WHAT THE TASK REQUIRES:
Can you copy out the data exactly? Leave the images out.

___ SUPPLIED DATA

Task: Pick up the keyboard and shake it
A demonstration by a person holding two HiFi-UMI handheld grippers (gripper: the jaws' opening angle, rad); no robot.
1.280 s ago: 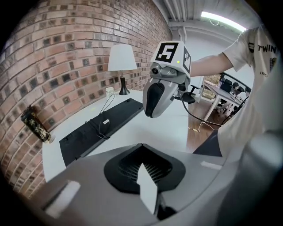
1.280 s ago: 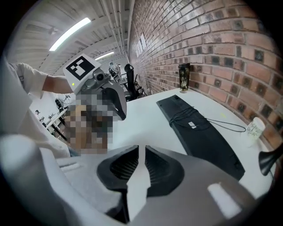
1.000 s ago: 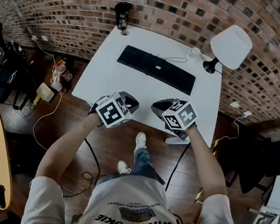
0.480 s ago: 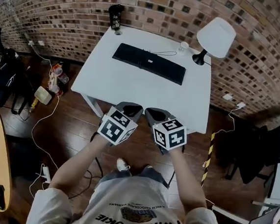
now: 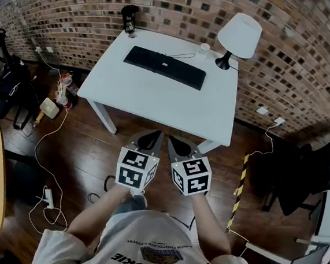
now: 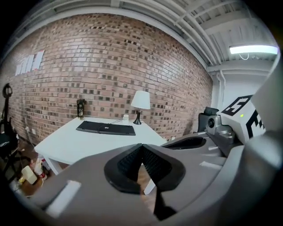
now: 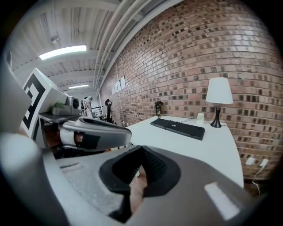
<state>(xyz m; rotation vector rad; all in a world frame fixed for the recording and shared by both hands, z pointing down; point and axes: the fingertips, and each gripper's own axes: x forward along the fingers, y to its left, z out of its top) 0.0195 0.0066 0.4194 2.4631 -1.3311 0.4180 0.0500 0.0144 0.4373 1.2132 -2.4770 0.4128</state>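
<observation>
The black keyboard [image 5: 164, 67] lies flat near the back of the white table [image 5: 156, 99], its cable running toward the wall. It also shows in the left gripper view as keyboard [image 6: 106, 128] and in the right gripper view as keyboard [image 7: 178, 127], far ahead of the jaws. My left gripper [image 5: 150, 137] and right gripper [image 5: 175, 143] hang side by side over the wooden floor, short of the table's front edge. Both point toward the table. The left gripper [image 6: 141, 151] and right gripper [image 7: 140, 152] are shut with nothing between their pads.
A white lamp [image 5: 238, 36] stands at the table's back right, with a small white cup [image 5: 204, 47] beside it and a dark can [image 5: 129, 16] at the back left. Cables and bottles [image 5: 61, 89] lie on the floor left; a black chair [image 5: 315, 172] stands right.
Both grippers have drawn back from the table's front edge toward the person's body and closer together. The table and keyboard now sit farther away in the head view.
</observation>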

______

RESULT BELOW:
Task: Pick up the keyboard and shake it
A demonstration by a person holding two HiFi-UMI handheld grippers (gripper: the jaws' opening angle, rad); no robot.
1.280 s ago: 
1.280 s ago: 
1.000 s ago: 
0.480 s ago: 
now: 
now: 
now: 
<state>(xyz m; rotation vector rad; all in a world frame fixed for the recording and shared by both hands, z pointing down; point and axes: the fingertips, and each gripper's own axes: x forward along the fingers, y to its left, z out of its top) 0.0195 0.0066 0.4194 2.4631 -1.3311 0.4180 0.0500 0.0144 0.4373 1.2132 -2.4770 0.4128</state>
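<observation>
The black keyboard [image 5: 164, 67] lies flat near the back of the white table [image 5: 156, 99], its cable running toward the wall. It also shows in the left gripper view as keyboard [image 6: 106, 128] and in the right gripper view as keyboard [image 7: 178, 127], far ahead of the jaws. My left gripper [image 5: 150, 137] and right gripper [image 5: 175, 143] hang side by side over the wooden floor, short of the table's front edge. Both point toward the table. The left gripper [image 6: 141, 151] and right gripper [image 7: 140, 152] are shut with nothing between their pads.
A white lamp [image 5: 238, 36] stands at the table's back right, with a small white cup [image 5: 204, 47] beside it and a dark can [image 5: 129, 16] at the back left. Cables and bottles [image 5: 61, 89] lie on the floor left; a black chair [image 5: 315, 172] stands right.
Both grippers have drawn back from the table's front edge toward the person's body and closer together. The table and keyboard now sit farther away in the head view.
</observation>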

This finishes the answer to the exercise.